What you need to do: When a line of the records below contains the string "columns", copy that whole line.

Provided material:
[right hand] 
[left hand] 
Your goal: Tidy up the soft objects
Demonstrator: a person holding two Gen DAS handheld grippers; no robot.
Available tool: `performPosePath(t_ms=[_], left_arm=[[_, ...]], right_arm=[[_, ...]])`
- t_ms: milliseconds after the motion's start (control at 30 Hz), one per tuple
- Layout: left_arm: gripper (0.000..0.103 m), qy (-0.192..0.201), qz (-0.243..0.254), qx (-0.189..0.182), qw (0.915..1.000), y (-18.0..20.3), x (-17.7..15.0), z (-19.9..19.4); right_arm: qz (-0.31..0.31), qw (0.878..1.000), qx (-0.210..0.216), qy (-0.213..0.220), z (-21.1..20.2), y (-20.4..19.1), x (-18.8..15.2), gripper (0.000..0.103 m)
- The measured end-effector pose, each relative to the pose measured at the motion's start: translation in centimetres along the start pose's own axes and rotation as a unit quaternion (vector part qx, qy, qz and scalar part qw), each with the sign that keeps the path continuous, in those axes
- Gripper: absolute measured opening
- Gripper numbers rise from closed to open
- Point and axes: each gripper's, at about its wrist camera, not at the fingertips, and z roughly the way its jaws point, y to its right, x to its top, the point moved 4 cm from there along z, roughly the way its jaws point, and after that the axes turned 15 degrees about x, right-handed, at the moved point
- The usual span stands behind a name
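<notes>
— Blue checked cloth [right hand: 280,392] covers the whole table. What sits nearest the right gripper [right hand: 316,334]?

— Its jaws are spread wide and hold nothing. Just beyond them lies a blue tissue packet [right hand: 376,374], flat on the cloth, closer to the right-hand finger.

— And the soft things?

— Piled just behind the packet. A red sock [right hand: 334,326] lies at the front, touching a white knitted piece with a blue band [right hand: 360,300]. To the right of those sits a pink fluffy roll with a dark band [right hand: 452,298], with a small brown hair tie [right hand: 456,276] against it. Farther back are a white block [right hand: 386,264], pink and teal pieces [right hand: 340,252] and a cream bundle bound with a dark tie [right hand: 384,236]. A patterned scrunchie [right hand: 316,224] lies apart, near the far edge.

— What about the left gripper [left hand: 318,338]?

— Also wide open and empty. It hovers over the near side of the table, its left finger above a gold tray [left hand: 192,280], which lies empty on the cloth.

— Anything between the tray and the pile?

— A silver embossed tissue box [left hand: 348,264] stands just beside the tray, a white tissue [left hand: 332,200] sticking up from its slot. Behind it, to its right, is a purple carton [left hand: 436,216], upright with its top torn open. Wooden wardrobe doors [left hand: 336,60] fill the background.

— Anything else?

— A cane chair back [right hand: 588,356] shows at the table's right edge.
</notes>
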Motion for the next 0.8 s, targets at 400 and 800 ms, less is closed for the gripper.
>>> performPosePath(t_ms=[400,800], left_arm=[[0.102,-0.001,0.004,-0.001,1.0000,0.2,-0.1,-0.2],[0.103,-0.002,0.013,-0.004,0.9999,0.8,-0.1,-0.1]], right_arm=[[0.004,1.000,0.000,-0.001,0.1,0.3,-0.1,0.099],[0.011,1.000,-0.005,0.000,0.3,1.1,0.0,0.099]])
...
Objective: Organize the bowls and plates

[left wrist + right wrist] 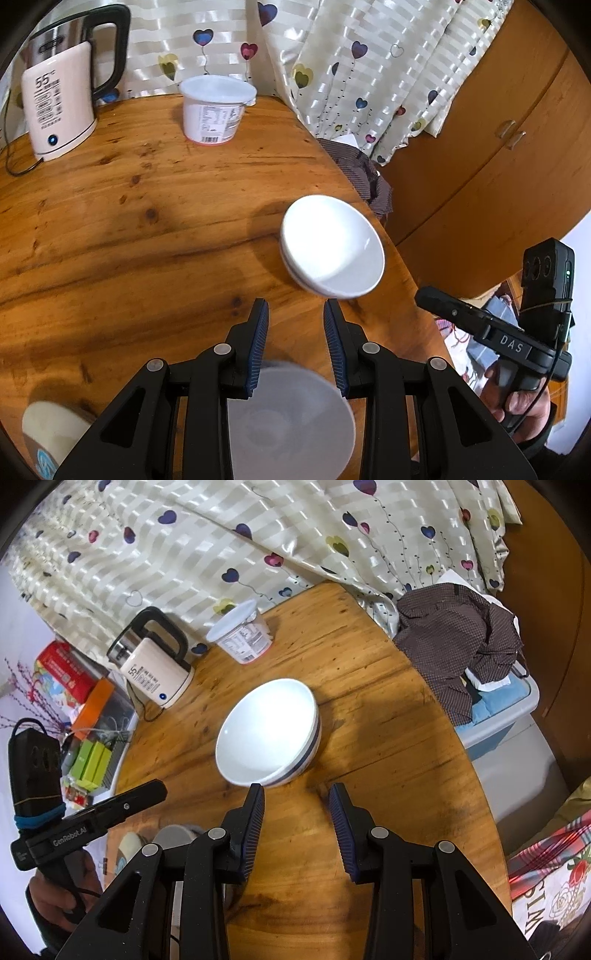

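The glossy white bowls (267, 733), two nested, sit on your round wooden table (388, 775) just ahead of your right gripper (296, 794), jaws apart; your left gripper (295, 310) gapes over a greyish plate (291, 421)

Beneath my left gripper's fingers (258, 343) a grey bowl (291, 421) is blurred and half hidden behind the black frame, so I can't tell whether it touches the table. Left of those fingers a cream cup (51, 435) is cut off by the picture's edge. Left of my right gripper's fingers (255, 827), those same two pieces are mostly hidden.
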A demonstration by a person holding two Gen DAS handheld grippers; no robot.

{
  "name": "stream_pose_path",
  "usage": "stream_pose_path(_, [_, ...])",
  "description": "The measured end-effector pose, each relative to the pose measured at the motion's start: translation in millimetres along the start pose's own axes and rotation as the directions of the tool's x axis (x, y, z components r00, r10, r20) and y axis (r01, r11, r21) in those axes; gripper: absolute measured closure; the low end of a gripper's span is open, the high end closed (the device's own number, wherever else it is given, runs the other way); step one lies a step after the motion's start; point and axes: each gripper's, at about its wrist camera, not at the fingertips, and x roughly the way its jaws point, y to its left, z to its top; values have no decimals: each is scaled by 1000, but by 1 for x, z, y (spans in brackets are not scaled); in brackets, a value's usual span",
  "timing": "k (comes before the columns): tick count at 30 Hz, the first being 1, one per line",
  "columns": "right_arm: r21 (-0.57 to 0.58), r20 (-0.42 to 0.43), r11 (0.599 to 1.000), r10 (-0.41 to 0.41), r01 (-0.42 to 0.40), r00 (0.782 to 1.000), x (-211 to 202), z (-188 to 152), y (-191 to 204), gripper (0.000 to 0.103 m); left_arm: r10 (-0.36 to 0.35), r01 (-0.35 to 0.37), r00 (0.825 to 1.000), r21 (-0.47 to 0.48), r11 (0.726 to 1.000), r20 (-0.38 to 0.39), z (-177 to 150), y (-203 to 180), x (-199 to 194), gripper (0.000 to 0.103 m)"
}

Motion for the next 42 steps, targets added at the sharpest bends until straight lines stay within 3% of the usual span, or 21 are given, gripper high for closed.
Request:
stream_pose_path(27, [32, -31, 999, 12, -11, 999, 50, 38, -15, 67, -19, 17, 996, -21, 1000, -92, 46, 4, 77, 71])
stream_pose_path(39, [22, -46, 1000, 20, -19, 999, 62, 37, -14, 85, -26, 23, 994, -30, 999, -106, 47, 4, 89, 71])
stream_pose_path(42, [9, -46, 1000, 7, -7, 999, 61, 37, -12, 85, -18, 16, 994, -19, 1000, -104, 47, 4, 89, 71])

Solved problem:
  "timing": "k (comes before the columns): tick count at 30 Hz, the first being 1, one per line",
  "columns": "right_arm: r21 (-0.57 to 0.58), r20 (-0.42 to 0.43), r11 (0.599 to 1.000), r10 (-0.41 to 0.41), r01 (-0.42 to 0.40), r00 (0.782 to 1.000), x (-211 to 202), z (-188 to 152), y (-191 to 204), gripper (0.000 to 0.103 m); left_arm: r10 (-0.36 to 0.35), r01 (-0.35 to 0.37), r00 (0.825 to 1.000), r21 (-0.47 to 0.48), r11 (0.726 to 1.000), r20 (-0.38 to 0.39), z (-177 to 150), y (-203 to 180), x (-199 to 194), gripper (0.000 to 0.103 m)"

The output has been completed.